> **To do**
All lines from the one containing "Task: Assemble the" to the end of the material are to be given again exactly; leave out every line before it.

> **Data under study**
::::::

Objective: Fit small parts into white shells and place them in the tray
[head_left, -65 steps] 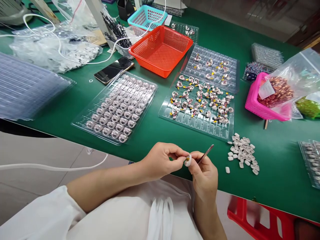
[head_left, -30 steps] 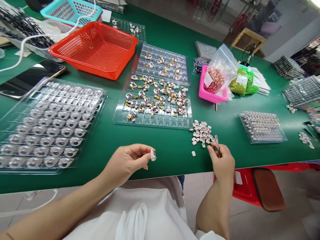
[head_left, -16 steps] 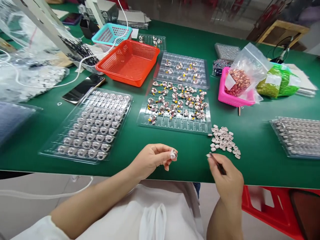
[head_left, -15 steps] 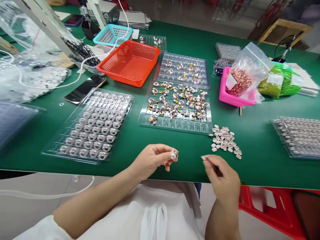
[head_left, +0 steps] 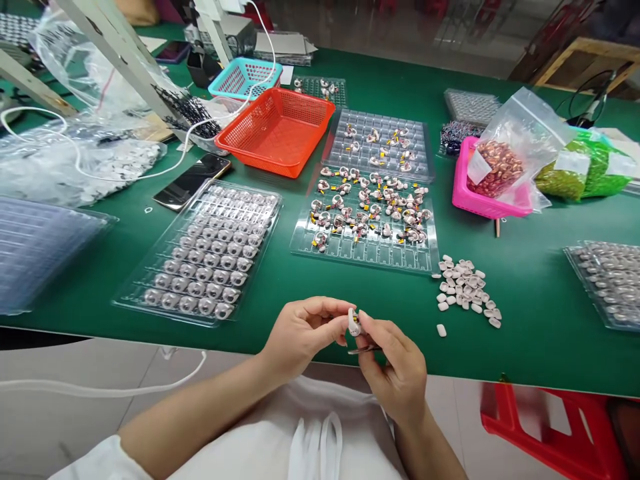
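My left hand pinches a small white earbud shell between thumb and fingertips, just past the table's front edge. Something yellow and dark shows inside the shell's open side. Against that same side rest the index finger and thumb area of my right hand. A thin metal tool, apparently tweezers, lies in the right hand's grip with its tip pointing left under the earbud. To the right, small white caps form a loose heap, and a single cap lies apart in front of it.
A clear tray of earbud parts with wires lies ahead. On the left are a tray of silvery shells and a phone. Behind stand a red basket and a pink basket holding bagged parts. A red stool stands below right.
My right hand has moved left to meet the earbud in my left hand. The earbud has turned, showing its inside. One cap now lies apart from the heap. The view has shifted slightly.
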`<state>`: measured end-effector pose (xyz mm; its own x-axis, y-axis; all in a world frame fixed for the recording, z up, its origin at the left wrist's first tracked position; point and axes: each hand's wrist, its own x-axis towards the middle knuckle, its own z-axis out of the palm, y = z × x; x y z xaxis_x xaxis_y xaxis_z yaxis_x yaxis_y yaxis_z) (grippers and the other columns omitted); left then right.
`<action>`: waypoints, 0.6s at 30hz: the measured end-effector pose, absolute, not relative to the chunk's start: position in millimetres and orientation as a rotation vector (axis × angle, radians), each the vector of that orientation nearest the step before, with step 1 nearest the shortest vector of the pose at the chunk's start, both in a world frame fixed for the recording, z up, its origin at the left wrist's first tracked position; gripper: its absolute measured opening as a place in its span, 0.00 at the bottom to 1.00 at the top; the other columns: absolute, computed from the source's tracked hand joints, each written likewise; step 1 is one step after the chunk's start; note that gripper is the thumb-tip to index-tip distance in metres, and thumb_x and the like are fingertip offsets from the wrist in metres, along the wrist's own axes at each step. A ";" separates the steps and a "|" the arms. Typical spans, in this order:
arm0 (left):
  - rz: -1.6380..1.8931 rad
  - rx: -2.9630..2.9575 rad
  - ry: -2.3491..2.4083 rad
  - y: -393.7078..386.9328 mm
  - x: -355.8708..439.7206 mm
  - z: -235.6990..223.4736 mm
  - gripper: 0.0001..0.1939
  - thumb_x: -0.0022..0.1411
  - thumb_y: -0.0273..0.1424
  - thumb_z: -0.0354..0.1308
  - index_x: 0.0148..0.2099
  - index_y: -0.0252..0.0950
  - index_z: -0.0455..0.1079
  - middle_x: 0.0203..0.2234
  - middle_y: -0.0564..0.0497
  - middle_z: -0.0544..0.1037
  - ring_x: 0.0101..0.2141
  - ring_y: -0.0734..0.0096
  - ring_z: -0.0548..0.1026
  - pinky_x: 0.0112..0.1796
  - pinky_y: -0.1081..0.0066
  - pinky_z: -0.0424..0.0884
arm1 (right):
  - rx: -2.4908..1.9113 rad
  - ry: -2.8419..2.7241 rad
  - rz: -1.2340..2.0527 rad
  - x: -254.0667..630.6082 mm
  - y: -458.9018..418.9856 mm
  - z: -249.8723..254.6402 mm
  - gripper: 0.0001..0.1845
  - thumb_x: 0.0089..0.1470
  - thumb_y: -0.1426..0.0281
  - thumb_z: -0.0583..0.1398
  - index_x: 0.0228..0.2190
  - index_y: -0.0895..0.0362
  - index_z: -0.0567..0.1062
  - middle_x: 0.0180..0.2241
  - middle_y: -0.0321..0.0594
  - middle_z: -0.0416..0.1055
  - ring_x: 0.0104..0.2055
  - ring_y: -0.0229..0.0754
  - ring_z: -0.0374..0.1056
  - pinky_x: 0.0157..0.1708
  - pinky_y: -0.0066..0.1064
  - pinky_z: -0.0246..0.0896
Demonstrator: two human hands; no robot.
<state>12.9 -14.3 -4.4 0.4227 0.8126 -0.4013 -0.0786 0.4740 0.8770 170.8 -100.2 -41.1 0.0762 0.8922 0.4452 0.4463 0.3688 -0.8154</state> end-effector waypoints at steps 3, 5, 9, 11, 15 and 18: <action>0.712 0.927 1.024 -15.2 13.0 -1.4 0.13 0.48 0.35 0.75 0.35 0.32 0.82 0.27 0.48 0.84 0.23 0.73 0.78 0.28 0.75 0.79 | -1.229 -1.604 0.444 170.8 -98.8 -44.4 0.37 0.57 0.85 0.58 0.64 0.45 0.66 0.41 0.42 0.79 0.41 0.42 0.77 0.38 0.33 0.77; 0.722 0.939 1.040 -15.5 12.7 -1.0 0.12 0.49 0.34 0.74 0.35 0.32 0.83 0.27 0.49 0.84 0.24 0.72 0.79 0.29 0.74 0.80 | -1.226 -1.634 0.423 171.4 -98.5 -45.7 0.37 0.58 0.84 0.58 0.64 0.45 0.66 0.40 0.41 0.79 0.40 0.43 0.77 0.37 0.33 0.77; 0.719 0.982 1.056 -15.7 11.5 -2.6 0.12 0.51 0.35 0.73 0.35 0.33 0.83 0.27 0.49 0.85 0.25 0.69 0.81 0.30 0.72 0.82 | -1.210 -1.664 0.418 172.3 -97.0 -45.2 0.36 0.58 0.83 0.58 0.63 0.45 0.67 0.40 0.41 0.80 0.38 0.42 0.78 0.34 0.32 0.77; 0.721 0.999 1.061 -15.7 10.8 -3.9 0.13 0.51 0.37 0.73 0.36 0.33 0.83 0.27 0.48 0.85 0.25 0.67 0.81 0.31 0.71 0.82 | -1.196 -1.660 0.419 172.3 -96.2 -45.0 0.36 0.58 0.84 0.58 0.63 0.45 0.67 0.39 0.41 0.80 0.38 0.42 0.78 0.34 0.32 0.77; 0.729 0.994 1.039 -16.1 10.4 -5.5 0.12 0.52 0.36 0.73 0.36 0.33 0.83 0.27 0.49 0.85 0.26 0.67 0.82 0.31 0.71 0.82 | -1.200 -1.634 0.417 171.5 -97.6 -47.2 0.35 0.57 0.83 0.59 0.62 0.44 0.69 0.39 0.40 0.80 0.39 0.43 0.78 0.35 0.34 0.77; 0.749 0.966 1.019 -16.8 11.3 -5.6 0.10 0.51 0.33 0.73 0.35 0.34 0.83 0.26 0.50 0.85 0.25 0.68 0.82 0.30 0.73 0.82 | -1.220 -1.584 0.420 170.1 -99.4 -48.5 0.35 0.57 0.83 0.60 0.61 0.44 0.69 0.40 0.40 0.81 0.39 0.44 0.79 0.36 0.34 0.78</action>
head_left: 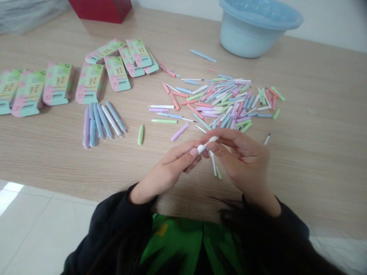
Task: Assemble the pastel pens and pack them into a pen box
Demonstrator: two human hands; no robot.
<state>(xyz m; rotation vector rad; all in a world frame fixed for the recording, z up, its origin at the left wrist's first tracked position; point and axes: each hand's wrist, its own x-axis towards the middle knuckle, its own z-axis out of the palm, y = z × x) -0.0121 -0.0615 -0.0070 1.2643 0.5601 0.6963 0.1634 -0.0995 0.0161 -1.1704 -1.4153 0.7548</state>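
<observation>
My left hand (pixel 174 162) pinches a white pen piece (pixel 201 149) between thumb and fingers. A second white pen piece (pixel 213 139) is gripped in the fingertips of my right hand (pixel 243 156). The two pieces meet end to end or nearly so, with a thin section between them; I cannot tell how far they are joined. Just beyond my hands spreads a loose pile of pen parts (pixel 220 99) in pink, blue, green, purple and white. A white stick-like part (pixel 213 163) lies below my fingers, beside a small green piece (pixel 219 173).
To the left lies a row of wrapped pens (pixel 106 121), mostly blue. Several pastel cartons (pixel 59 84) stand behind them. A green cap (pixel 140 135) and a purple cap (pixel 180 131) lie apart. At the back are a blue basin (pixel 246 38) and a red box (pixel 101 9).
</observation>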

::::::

> **Answer to this problem**
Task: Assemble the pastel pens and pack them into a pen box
Demonstrator: two human hands; no robot.
<state>(xyz m; rotation vector rad; all in a world frame fixed for the recording, z up, its origin at the left wrist's first tracked position; point and axes: each hand's wrist, its own x-axis towards the middle knuckle, its own z-axis out of the palm, y = z × x) -0.0121 -0.0615 -0.0070 1.2643 0.5601 0.6963 0.1634 -0.0995 0.0161 -1.1704 -1.4153 0.7548</state>
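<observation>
My left hand (pixel 174 162) pinches a white pen piece (pixel 201 149) between thumb and fingers. A second white pen piece (pixel 213 139) is gripped in the fingertips of my right hand (pixel 243 156). The two pieces meet end to end or nearly so, with a thin section between them; I cannot tell how far they are joined. Just beyond my hands spreads a loose pile of pen parts (pixel 220 99) in pink, blue, green, purple and white. A white stick-like part (pixel 213 163) lies below my fingers, beside a small green piece (pixel 219 173).
To the left lies a row of wrapped pens (pixel 106 121), mostly blue. Several pastel cartons (pixel 59 84) stand behind them. A green cap (pixel 140 135) and a purple cap (pixel 180 131) lie apart. At the back are a blue basin (pixel 246 38) and a red box (pixel 101 9).
</observation>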

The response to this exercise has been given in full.